◆ **Data**:
⟨

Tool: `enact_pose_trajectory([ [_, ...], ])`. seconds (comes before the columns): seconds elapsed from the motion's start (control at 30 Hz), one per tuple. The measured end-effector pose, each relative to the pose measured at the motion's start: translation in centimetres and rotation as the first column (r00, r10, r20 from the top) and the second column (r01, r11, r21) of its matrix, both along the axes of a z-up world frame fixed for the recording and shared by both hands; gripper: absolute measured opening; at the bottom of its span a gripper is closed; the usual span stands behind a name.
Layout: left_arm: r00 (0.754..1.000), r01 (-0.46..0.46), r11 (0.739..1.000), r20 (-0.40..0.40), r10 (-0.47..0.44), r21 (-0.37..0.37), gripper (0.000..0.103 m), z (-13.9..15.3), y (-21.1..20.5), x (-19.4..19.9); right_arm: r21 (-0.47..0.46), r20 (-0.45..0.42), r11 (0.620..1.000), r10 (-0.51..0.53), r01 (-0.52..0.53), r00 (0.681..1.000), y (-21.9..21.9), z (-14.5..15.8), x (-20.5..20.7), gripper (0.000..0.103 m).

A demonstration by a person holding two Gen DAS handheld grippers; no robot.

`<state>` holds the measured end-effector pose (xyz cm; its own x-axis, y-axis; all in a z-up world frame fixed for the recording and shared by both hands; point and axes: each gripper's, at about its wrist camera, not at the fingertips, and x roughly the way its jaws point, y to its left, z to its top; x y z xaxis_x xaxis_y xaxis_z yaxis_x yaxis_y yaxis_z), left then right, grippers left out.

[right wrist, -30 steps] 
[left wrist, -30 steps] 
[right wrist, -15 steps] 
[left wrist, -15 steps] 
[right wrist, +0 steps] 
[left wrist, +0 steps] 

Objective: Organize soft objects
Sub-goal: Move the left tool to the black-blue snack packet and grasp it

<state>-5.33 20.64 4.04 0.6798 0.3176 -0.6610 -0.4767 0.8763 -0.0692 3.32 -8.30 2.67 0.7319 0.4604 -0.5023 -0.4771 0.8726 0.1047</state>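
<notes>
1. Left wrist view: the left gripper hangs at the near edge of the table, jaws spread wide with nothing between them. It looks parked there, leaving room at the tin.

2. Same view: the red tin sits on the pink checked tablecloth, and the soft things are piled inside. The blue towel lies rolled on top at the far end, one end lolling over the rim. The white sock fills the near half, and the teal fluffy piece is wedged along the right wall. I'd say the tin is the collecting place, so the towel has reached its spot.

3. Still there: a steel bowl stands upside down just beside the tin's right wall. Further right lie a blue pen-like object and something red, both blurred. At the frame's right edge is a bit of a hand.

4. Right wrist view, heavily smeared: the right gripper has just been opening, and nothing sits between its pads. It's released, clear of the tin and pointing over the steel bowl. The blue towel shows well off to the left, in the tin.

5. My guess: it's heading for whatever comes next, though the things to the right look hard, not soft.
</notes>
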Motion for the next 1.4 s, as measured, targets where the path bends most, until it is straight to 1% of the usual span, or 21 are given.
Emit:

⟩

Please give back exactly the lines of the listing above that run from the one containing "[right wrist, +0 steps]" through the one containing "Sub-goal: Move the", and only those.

[right wrist, +0 steps] 
[left wrist, +0 steps] 

Objective: Organize soft objects
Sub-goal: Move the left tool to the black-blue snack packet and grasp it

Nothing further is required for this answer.